Podpisano trzy dokumenty: pierwszy – między USA, Izraelem i ZEA, drugi – między USA, Izraelem i Bahrajnem oraz trzeci o nazwie „układy Abrahama”, pod którym podpisy złożyli przedstawiciele wszystkich stron.
Przemawiając z balkonu Białego Domu prezydent Donald Trump ocenił, że wynegocjowane za pośrednictwem USA porozumienia „zmienią bieg historii”. Nazwał je „wielkim krokiem, dzięki któremu ludzie różnych religii i różnego pochodzenia żyć będą razem w pokoju i dobrobycie”.

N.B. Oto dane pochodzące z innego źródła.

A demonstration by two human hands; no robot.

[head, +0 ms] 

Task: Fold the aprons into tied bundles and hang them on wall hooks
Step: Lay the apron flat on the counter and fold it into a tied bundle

Tym samym ZEA i Bahrajn dołączyły do Egiptu i Jordanii, które do tej pory jako jedyne arabskie państwa zawarły porozumienia pokojowe z Izraelem.
Umowy – które budzą sprzeciw strony palestyńskiej – przewidują otwarcie ambasad oraz rozwój współpracy gospodarczej. Władze ZEA liczą, że ich umowa umożliwi zakup amerykańskich myśliwców F-35.
W imieniu USA dokumenty podpisał Trump. Izrael reprezentował premier Benjamin Netanjahu, a na czele delegacji ZEA i Bahrajnu stali szefowie dyplomacji tych państw – Abdullah bin Zajed al-Nahjan oraz Abdullatif al-Zajani.